### Task details
Each line from the beginning of the data below through the line containing "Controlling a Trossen" should be repeated exactly, please.

### Exercise data
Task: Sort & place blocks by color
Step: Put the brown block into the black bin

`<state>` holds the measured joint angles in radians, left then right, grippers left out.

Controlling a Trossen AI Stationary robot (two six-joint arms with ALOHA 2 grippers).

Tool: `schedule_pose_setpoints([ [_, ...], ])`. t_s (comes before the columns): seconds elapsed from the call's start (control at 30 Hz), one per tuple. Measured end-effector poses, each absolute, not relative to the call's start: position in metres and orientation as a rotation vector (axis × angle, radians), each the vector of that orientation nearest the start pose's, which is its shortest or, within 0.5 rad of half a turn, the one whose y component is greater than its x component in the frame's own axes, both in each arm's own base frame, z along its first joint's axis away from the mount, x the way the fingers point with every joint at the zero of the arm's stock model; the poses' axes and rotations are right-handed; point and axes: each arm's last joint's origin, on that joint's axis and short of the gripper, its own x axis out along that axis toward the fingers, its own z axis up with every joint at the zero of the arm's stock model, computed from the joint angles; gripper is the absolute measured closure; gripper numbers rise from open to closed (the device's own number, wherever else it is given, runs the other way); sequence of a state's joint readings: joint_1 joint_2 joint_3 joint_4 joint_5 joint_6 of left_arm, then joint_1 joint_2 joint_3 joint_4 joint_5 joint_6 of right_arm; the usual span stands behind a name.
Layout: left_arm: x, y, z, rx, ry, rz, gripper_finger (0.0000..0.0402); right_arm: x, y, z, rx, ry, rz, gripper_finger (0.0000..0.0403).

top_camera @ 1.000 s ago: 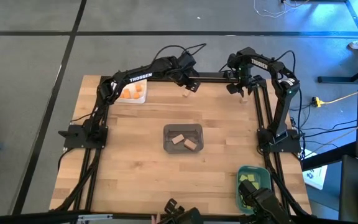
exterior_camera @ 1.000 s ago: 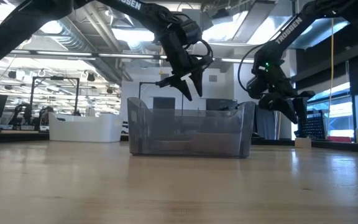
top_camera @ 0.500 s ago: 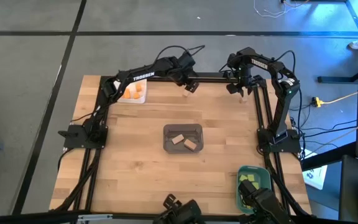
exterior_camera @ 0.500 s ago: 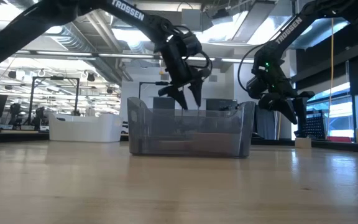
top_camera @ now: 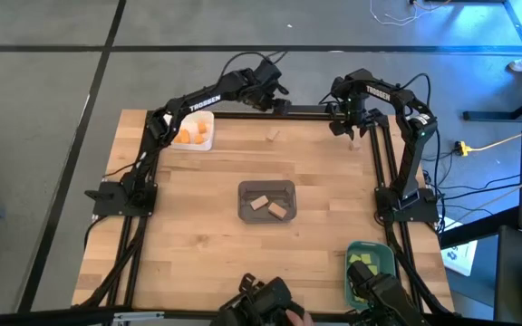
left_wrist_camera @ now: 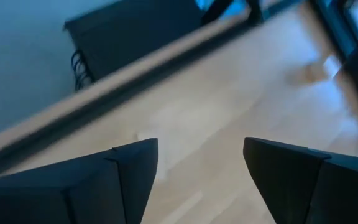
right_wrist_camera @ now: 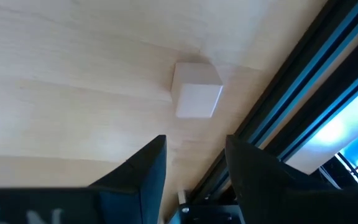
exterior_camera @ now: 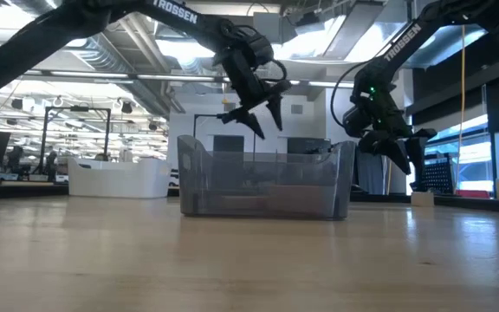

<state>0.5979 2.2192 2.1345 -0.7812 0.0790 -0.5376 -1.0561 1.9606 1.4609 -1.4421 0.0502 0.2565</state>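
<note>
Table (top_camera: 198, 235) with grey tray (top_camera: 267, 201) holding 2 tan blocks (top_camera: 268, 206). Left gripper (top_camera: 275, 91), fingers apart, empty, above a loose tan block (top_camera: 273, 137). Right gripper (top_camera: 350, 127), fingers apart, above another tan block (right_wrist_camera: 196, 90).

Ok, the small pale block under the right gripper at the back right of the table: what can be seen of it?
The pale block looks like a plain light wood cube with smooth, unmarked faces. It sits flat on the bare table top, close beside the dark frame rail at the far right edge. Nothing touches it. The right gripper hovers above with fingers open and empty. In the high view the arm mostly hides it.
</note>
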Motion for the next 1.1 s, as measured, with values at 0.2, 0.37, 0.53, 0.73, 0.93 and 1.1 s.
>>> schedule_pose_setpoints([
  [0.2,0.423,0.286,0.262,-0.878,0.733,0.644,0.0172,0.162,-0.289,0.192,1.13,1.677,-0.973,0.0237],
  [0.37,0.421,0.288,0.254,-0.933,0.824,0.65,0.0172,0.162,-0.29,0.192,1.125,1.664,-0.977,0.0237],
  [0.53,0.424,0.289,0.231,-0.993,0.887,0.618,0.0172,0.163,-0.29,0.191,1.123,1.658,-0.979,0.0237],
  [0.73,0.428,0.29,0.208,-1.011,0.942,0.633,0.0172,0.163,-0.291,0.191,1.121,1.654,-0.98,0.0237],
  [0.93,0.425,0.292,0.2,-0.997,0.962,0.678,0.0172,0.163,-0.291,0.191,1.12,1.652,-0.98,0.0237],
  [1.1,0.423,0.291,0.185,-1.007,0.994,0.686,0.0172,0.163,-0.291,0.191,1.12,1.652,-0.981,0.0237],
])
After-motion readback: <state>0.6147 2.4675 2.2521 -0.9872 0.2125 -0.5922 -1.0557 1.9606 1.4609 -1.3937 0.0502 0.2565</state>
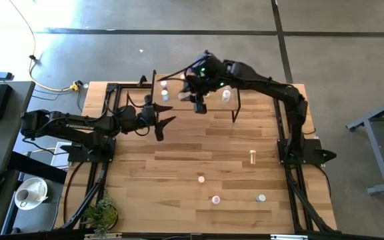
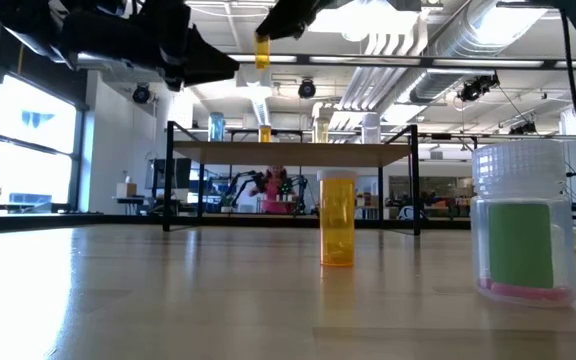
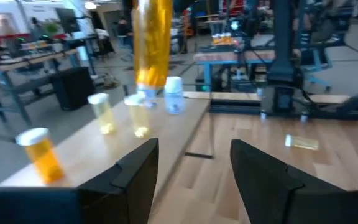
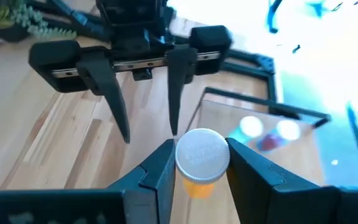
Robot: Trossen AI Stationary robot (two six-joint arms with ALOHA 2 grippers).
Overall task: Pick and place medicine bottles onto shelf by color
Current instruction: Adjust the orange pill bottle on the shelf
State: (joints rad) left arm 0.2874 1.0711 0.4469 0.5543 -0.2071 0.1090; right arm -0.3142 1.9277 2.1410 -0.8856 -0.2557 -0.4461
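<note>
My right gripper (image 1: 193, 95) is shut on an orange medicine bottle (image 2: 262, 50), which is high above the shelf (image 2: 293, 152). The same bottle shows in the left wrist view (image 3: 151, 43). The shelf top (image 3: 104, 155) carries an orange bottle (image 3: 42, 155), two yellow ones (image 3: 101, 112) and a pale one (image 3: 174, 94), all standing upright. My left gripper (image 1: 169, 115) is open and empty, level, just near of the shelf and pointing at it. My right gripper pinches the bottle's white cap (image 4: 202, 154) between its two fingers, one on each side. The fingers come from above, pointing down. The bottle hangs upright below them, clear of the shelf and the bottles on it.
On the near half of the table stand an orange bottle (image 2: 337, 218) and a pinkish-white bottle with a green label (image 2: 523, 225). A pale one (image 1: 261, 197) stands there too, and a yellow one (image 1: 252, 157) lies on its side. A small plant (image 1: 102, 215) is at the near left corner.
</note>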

### Expected answer
Task: Sort & place blocks by color
Step: Put the brown block into the black bin

`<state>` holds the measured joint angles in radians, left then right, grippers left out.

Controlling a Trossen AI Stationary robot (two six-joint arms with ALOHA 2 grippers).

That completes the answer to the exercise.